WHAT TO PRODUCE: Before doing anything else, copy the entries below exactly.

(Data records)
-- Opening Marker --
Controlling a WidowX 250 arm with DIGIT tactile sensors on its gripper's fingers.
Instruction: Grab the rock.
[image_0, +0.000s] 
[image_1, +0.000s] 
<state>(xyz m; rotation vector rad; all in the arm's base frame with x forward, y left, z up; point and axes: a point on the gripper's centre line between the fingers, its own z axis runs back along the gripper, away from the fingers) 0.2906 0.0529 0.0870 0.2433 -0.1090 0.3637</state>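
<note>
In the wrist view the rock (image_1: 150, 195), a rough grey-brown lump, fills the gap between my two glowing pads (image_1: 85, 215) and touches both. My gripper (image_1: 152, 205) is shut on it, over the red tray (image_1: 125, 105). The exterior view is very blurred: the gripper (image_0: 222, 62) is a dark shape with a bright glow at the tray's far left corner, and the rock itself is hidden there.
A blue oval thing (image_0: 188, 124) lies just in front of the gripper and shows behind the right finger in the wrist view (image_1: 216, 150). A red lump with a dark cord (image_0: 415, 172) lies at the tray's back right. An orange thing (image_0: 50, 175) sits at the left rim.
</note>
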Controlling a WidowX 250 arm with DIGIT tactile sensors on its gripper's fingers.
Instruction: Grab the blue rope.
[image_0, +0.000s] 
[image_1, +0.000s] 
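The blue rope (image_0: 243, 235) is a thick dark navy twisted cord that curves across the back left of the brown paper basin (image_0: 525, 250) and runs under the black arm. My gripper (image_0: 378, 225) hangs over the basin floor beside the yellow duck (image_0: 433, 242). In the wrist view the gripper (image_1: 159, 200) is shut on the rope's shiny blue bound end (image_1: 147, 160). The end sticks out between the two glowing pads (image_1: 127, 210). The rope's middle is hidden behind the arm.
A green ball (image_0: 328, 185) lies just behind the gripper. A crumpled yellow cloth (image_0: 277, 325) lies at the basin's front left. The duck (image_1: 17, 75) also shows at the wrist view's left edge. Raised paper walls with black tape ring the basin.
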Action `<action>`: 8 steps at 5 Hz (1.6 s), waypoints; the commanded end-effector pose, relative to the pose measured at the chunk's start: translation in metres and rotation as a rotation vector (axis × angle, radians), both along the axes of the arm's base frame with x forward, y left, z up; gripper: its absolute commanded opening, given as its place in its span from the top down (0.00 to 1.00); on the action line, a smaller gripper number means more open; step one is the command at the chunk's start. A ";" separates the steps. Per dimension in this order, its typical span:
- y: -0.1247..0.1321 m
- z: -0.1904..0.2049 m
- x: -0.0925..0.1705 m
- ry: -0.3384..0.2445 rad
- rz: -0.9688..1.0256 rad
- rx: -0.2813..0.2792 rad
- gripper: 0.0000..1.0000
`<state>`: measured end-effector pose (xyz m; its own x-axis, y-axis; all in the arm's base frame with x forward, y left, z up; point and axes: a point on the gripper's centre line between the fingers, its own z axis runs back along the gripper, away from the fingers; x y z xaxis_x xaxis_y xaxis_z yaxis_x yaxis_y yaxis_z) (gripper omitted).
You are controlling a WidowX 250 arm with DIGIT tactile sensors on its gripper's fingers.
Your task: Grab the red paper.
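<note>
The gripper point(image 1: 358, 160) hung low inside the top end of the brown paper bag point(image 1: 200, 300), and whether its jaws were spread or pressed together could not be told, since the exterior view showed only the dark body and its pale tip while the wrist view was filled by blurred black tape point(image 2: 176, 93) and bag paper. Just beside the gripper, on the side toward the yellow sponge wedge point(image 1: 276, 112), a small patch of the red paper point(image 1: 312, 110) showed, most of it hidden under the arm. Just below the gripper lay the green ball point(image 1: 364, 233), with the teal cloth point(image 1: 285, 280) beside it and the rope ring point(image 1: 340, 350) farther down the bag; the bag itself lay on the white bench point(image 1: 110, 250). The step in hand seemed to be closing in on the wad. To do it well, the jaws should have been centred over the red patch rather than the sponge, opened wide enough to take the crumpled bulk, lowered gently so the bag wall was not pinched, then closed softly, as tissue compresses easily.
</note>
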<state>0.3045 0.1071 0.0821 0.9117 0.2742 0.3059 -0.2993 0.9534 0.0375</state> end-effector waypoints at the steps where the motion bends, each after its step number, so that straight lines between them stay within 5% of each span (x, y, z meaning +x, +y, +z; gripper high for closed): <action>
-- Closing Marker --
THE COMPLETED TASK:
Controlling a WidowX 250 arm with DIGIT tactile sensors on its gripper's fingers.
Instruction: Grab the rock.
[image_0, +0.000s] 
[image_1, +0.000s] 
<state>(xyz m; rotation vector rad; all in the arm's base frame with x forward, y left, z up; point and axes: a point on the gripper's centre line between the fingers, its own z axis runs back along the gripper, away from the fingers) 0.2906 0.0529 0.0870 0.2433 -0.1090 0.3637</state>
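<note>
In the wrist view the rock (image_1: 150, 195), a rough grey-brown lump, fills the gap between my two glowing pads (image_1: 85, 215) and touches both. My gripper (image_1: 152, 205) is shut on it, over the red tray (image_1: 125, 105). The exterior view is very blurred: the gripper (image_0: 222, 62) is a dark shape with a bright glow at the tray's far left corner, and the rock itself is hidden there.
A blue oval thing (image_0: 188, 124) lies just in front of the gripper and shows behind the right finger in the wrist view (image_1: 216, 150). A red lump with a dark cord (image_0: 415, 172) lies at the tray's back right. An orange thing (image_0: 50, 175) sits at the left rim.
</note>
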Controlling a WidowX 250 arm with DIGIT tactile sensors on its gripper's fingers.
Instruction: Grab the blue rope.
[image_0, +0.000s] 
[image_1, +0.000s] 
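The blue rope (image_0: 243, 235) is a thick dark navy twisted cord that curves across the back left of the brown paper basin (image_0: 525, 250) and runs under the black arm. My gripper (image_0: 378, 225) hangs over the basin floor beside the yellow duck (image_0: 433, 242). In the wrist view the gripper (image_1: 159, 200) is shut on the rope's shiny blue bound end (image_1: 147, 160). The end sticks out between the two glowing pads (image_1: 127, 210). The rope's middle is hidden behind the arm.
A green ball (image_0: 328, 185) lies just behind the gripper. A crumpled yellow cloth (image_0: 277, 325) lies at the basin's front left. The duck (image_1: 17, 75) also shows at the wrist view's left edge. Raised paper walls with black tape ring the basin.
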Action `<action>`: 8 steps at 5 Hz (1.6 s), waypoints; the commanded end-effector pose, relative to the pose measured at the chunk's start: translation in metres and rotation as a rotation vector (axis × angle, radians), both along the axes of the arm's base frame with x forward, y left, z up; gripper: its absolute commanded opening, given as its place in its span from the top down (0.00 to 1.00); on the action line, a smaller gripper number means more open; step one is the command at the chunk's start. A ";" separates the steps. Per dimension in this order, its typical span:
- y: -0.1247..0.1321 m
- z: -0.1904..0.2049 m
- x: -0.0925..0.1705 m
- ry: -0.3384..0.2445 rad
- rz: -0.9688..1.0256 rad
- rx: -0.2813..0.2792 rad
- gripper: 0.0000..1.0000
`<state>`: measured end-effector pose (xyz m; its own x-axis, y-axis; all in the arm's base frame with x forward, y left, z up; point and axes: a point on the gripper's centre line between the fingers, its own z axis runs back along the gripper, away from the fingers; x y z xaxis_x xaxis_y xaxis_z yaxis_x yaxis_y yaxis_z) (gripper omitted).
You are controlling a WidowX 250 arm with DIGIT tactile sensors on its gripper's fingers.
Your task: Grab the red paper.
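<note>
The gripper point(image 1: 358, 160) hung low inside the top end of the brown paper bag point(image 1: 200, 300), and whether its jaws were spread or pressed together could not be told, since the exterior view showed only the dark body and its pale tip while the wrist view was filled by blurred black tape point(image 2: 176, 93) and bag paper. Just beside the gripper, on the side toward the yellow sponge wedge point(image 1: 276, 112), a small patch of the red paper point(image 1: 312, 110) showed, most of it hidden under the arm. Just below the gripper lay the green ball point(image 1: 364, 233), with the teal cloth point(image 1: 285, 280) beside it and the rope ring point(image 1: 340, 350) farther down the bag; the bag itself lay on the white bench point(image 1: 110, 250). The step in hand seemed to be closing in on the wad. To do it well, the jaws should have been centred over the red patch rather than the sponge, opened wide enough to take the crumpled bulk, lowered gently so the bag wall was not pinched, then closed softly, as tissue compresses easily.
</note>
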<state>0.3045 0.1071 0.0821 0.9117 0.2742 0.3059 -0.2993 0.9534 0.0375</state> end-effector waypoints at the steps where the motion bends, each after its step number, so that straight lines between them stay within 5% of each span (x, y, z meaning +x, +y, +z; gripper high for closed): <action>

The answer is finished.